The marine-derived fungus Leucostoma persoonii (current name: Cytospora leucostoma) isolated from the red mangrove Rhizophora mangle obtained from the Florida Everglades, was cultivated on a large scale with epigenetic modifiers. Extracts of this strain exhibited important antimalarial and antibiotic activity. Using sodium butyrate as an HDAC inhibitor resulted in the increased yield of known cytosporones and the production of a previously undescribed cytosporone R (261) [107].
An epigenetic approach was chosen to explore the cryptic metabolites of the fungus Cladosporium cladosporioides, isolated from a tidal pool along the coast of Casco Bay in Portland. Treatment of this fungal strain with 5-AZA elicited the de novo production of several oxylipins, (9Z,12Z)-11-hydroxyoctadeca-9,12-dienoic acid (262), its methyl ester (263), and glycerol conjugate (264). In contrast, SAHA induced the production of two perylenequinones, cladochromes F (265) and G (266) [108].

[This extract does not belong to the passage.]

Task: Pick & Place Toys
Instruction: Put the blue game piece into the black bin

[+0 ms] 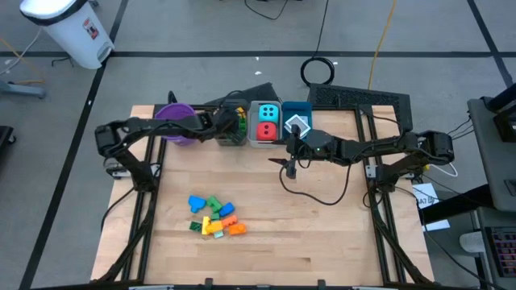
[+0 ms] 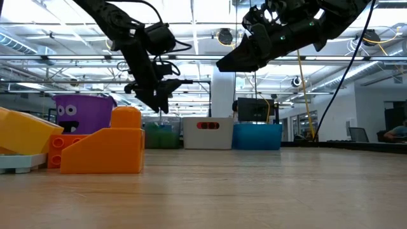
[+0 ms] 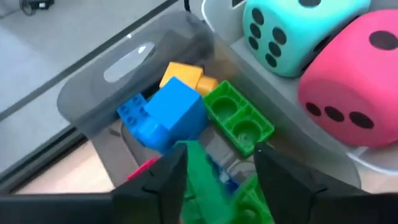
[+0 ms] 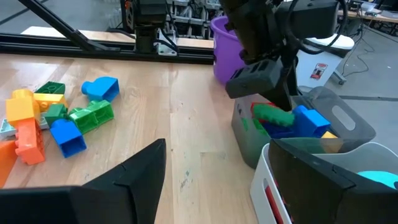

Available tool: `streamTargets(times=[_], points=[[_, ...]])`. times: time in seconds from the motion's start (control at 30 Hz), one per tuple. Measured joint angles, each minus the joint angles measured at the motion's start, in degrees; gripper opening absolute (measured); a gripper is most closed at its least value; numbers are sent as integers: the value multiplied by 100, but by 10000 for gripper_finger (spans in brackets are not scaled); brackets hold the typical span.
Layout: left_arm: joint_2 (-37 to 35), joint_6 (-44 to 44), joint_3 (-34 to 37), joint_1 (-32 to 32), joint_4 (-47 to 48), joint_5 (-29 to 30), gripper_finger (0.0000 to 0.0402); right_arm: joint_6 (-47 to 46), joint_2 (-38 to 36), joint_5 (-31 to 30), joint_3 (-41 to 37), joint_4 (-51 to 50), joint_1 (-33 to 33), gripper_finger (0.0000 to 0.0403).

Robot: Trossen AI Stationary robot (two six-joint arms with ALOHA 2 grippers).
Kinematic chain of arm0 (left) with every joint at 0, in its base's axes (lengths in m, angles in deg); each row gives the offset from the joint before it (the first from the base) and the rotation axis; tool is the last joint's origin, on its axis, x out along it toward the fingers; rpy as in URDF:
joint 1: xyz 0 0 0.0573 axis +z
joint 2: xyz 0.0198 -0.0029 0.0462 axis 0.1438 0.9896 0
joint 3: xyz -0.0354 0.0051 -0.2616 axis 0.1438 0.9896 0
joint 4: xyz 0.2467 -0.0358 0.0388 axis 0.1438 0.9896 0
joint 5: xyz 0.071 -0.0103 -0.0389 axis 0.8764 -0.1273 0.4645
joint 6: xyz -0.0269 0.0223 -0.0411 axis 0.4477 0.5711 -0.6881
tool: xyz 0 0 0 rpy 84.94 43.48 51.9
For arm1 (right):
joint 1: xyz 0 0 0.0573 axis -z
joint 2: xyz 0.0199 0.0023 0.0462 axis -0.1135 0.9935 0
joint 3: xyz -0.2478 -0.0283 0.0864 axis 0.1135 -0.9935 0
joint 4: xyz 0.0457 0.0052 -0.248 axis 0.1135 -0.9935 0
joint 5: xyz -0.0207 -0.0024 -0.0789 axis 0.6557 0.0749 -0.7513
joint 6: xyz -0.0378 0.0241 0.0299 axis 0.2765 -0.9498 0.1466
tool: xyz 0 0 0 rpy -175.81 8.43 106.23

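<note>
— Over the far edge of the table [image 1: 266, 234], seen from above, what is the left gripper [image 1: 234, 122] doing?
— It hangs above the grey bin [image 1: 231, 133], just beside the purple bucket [image 1: 175, 122]. The white bin [image 1: 260, 142] next along holds a cyan die [image 1: 268, 112] and a red die [image 1: 266, 130]; the blue bin [image 1: 300, 109] stands beyond that.

— And the right gripper [image 1: 290, 165]?
— It is above bare wood in front of the bins, fingers parted, carrying nothing. A pile of bricks [image 1: 214, 216] lies on the near part of the table, well apart from both arms.

— At table height?
— An orange brick [image 2: 105, 149] fills the near left; the bucket and the three bins line the far edge, with both arms raised above them.

— From the left wrist?
— The dark fingers [image 3: 163, 180] stand a little apart with a green brick [image 3: 208, 186] between them; whether they touch it, I cannot tell. Below, inside the grey bin, sit a blue brick [image 3: 165, 112], a green one and a yellow one.

— From the right wrist?
— Its own jaws stand wide and empty. Farther off, the green brick shows at the left gripper's tips, directly over the grey bin's contents.
</note>
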Motion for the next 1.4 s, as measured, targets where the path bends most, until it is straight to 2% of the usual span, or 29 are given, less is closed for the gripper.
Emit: streamTargets(times=[0.27,0.43,0.53,0.73,0.97,1.1,1.27,1.4], points=[[-162,284,0,-56,161,-178,241,14,0,1,0,-19,1,256],[-651,-22,-2,-258,642,-1315,247,14,0,2,0,-20,2,256],[-908,-286,-6,-583,1201,-1676,248,14,0,0,0,-36,0,256],[-1123,-897,-4,-1690,2242,-1669,248,-16,0,1,-1,-69,0,256],[-1132,-2015,-2,-3439,3350,-1624,248,-28,0,2,-1,-96,2,256],[-1132,-2630,-2,-4371,3692,-1253,248,-30,0,2,-1,-98,0,256],[-1132,-3816,1,-5170,4021,-1151,248,-32,0,2,-2,-96,2,256],[-1132,-4590,269,-5554,3960,-1240,249,-32,0,2,0,-96,0,256]])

This same strategy was applied to the marine-derived fungus Cochliobolus lunatus (Current name: Curvularia lunata) TA26-46, isolated from the sea anemone Palythoa haddoni. Culture of this fungal strain in starch medium treated with 0.01 M sodium butyrate, an HDAC inhibitor, resulted in the isolation of two new 14-membered resorcylic acid lactones, 5-bromozeaenol (267) and 3,5-dibromozeaenol (268). These new compounds were evaluated for their cytotoxicity, antifouling activity and zebrafish embryo teratogenicity. Unfortunately, none of them showed activity in these bioassays [109].

5. Terpenes

5.1. OSMAC Approach

In marine environments, terpenes display an array of diverse chemical structures with promising biological activities. To discover new metabolites, the marine-derived fungus Trichothecium roseum, isolated from marine driftwood from the intertidal zone of Lingshan in China, was cultured in two different media [68]. Culture on rice medium was assayed, leading to the isolation of two new cyclonerodiol sesquiterpenes (269, 270) (Figure 9). These compounds were evaluated for cytotoxic and nematicidal activity and brine shrimp (Artemia salina) toxicity, as well as antifungal activity, but did not exhibit noteworthy activity.

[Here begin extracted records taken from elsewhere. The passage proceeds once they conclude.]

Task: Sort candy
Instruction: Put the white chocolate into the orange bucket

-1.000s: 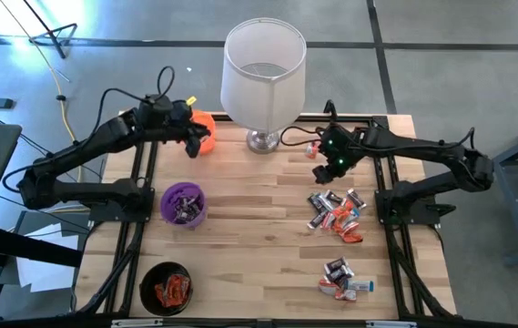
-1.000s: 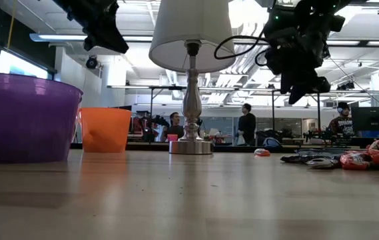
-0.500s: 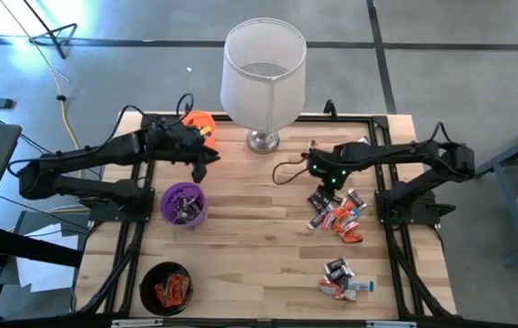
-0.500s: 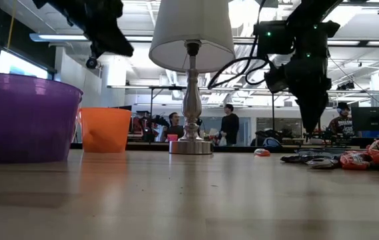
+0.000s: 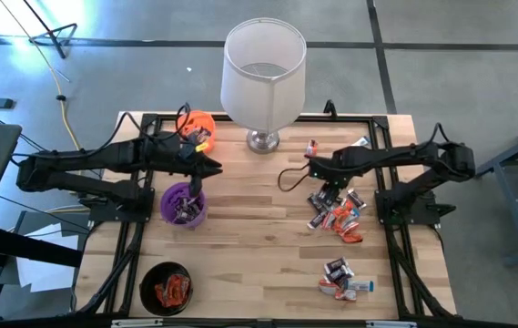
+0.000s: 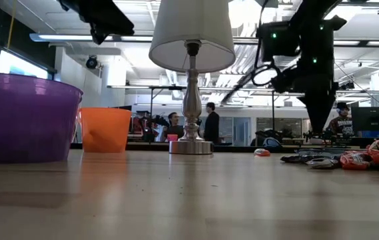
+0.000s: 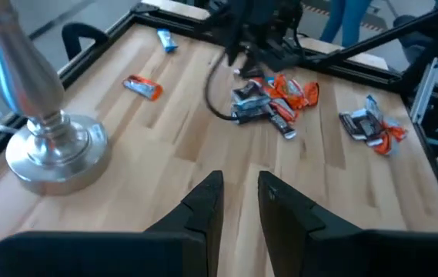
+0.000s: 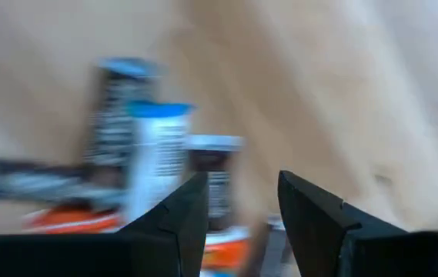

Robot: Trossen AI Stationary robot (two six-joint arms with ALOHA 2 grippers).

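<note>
while the right fingers [image 8: 238, 211] hang parted and empty, the candy [image 8: 138, 165] lies just beyond them.

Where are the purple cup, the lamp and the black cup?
Purple cup [image 5: 183, 204]: high view, on the sweets inside it.
Lamp [image 5: 263, 68]: high view, on the white shade.
Black cup [image 5: 148, 278]: high view, on its dark rim.

the right wrist view is smeared, so the candy [image 8: 153, 146] ahead of the right gripper [image 8: 238, 204] is seen only as streaks of white, blue, brown and orange; single pieces cannot be counted. in the low view the purple cup [image 6: 22, 117] is cut off at nine o'clock, and the left gripper's tips are cropped at twelve o'clock. the black cup's [image 5: 166, 287] contents are too small to be told apart.
</note>
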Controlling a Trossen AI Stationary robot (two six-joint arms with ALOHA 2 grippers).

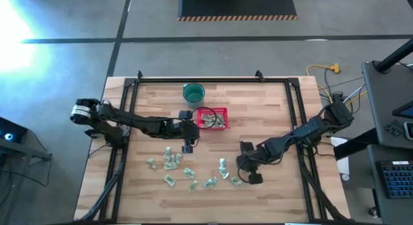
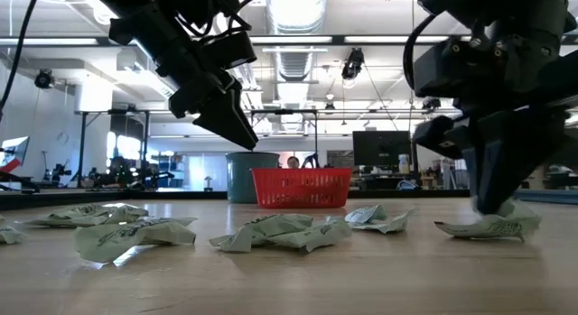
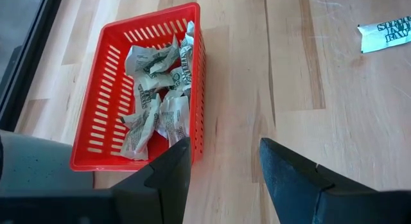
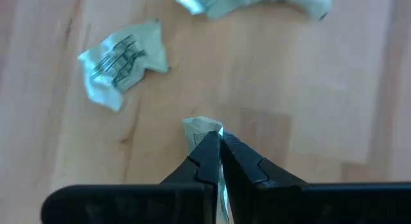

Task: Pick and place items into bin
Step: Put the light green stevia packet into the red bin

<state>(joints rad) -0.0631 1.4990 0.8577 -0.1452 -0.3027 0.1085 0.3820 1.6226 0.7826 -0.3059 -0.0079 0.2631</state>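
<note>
Your right gripper [image 4: 220, 142] is squeezed tight on one wrapped piece [image 4: 204, 127], and the crinkled pale green-and-white wrapper sticks out past the fingertips. That gripper is down low at the wooden table [image 1: 277, 109], on the right side of the scattered pile, with the pinched piece touching or just above the wood; you cannot tell which. Just beside it lie more wrapped pieces [image 4: 122, 60], flat on the wood and apart from each other. From above you see the loose pieces [image 1: 171, 162] spread in a band across the near middle of the table, between your two arms. Your left gripper [image 3: 221, 166] is spread wide and holds nothing. It hangs above the table, just beside the near edge of the red basket [image 3: 96, 124]. The basket sits near the middle of the table, toward the far side, and it already has a heap of wrapped pieces inside [image 3: 157, 89]. One more piece [image 3: 385, 33] lies alone on the wood, well apart from the basket. A round dark green cup [image 1: 193, 92] stands just beside the basket, on its far left.
</note>
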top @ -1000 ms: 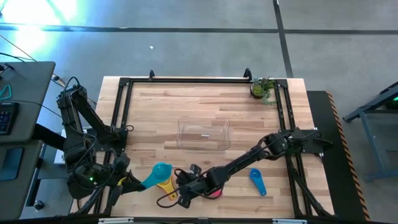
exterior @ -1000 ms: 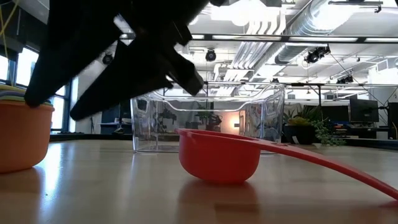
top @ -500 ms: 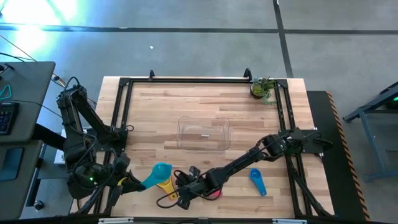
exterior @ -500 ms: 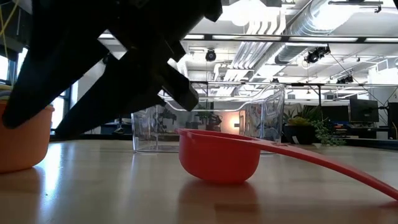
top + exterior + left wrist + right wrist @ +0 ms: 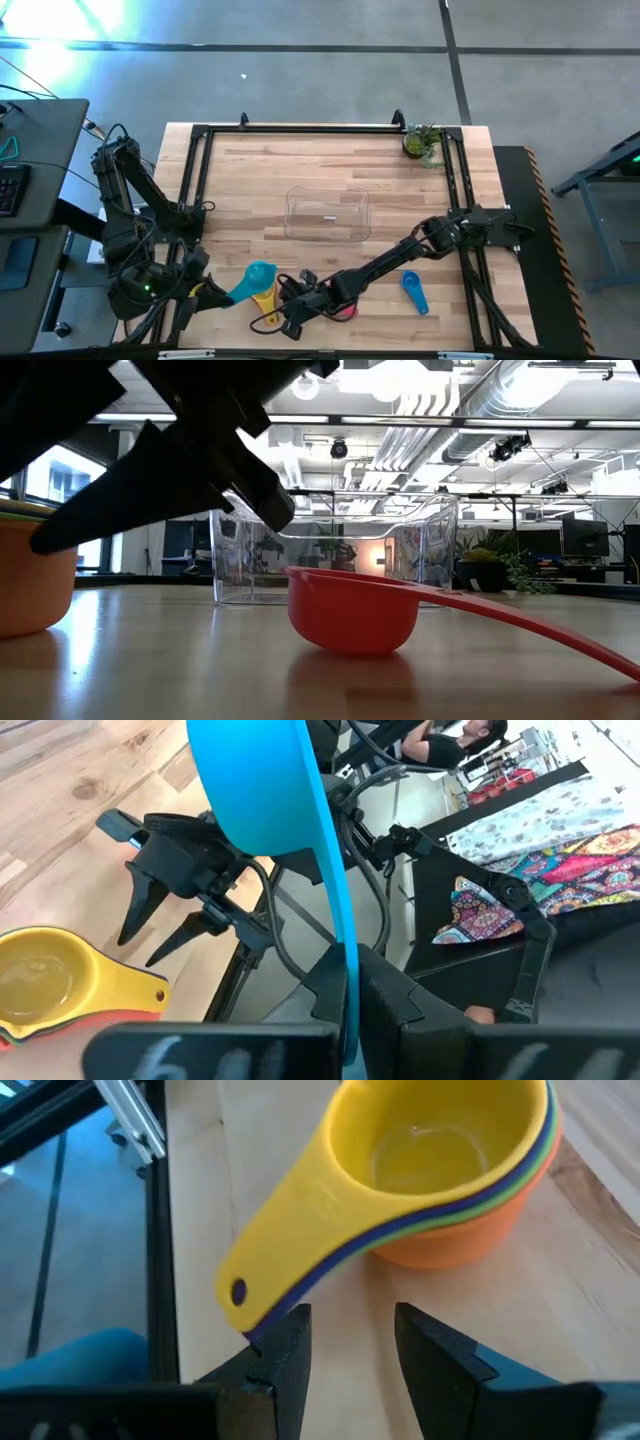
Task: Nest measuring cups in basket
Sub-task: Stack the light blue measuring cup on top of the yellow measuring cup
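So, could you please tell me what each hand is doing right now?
Left hand: closed on the teal cup.
Right hand: open, empty, by the handle of the yellow stack.

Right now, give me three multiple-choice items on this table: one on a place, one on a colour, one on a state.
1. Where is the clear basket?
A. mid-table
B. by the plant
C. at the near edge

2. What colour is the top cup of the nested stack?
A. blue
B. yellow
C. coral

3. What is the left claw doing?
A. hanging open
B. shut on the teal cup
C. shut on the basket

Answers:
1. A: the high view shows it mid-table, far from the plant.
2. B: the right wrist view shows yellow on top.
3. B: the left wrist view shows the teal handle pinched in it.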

Elnaggar et al. [86] identified two new triterpenoids (271,272) during the OSMAC analysis of the marine-derived fungus Scopulariopsis sp. fermented on a solid white bean medium. None of the metabolites isolated in this study was detected when the fungus was cultivated on rice medium, thereby proving the power of the OSMAC approach as applied in this study. Both compounds (271,272) were evaluated for their cytotoxic, antitubercular and antimicrobial activities, but none of them showed significant activity.

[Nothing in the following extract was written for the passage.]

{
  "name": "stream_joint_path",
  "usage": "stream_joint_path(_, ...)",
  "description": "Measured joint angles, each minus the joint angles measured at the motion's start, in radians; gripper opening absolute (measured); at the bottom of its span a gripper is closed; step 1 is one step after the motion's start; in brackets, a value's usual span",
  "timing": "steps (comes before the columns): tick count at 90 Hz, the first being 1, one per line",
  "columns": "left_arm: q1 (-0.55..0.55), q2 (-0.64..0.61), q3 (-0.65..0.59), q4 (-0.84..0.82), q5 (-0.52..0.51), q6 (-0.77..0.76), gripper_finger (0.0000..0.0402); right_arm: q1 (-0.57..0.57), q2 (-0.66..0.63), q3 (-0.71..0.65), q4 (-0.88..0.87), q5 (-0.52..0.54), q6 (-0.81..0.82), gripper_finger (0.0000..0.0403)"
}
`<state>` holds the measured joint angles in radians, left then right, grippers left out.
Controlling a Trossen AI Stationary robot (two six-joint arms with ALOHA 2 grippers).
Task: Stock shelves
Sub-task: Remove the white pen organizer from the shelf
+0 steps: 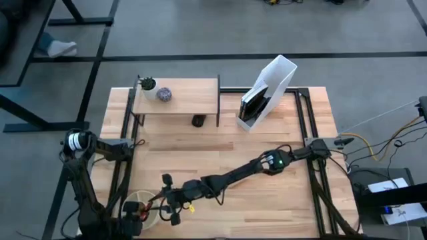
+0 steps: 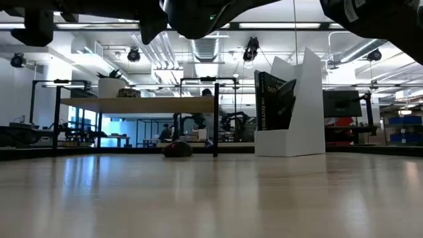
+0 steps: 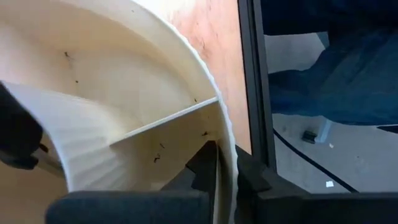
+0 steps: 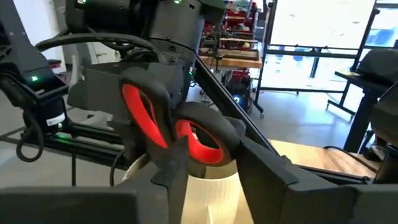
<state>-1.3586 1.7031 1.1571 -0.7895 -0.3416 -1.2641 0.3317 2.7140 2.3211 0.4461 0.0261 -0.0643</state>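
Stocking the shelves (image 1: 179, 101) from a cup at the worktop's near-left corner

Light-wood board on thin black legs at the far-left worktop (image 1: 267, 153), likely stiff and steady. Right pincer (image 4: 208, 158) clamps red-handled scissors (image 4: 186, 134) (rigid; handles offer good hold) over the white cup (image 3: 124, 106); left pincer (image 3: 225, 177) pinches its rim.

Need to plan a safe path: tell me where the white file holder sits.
In the high view, the white file holder stands at the table's far edge, just right of the riser shelf, holding dark books.
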Motion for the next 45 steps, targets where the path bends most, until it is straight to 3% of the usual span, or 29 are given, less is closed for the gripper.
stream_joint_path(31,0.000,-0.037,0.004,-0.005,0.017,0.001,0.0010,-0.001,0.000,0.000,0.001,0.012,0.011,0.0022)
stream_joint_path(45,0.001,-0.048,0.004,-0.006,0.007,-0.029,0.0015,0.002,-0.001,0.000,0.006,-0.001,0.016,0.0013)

New penicisteroids D-H (273277) were isolated from the deep-sea-derived fungus Penicillium granulatum MCCC 3A00475 following the same strategy. Different culture conditions were studied and secondary fungal metabolism changed dramatically under shaken fermentation conditions in liquid medium [32]. These compounds could have an important function as analogues to Retinoid X receptor-α (RXRa) transcriptional inhibitors, that play an important role in the treatment of cancer and metabolic and neurodegenerative diseases. The crude extract showed potent cytotoxicity against several cancer cells. Compounds 274, 276 and 277 showed moderate selective inhibitory effects against 12 different cancer cell lines with IC50 values of around 5 µM. The study of the mechanism suggested they were not only capable of inducing apoptosis through an RXRα-dependent pathway but also inhibited proliferation by cell cycle arrest at the G0/G1 phase.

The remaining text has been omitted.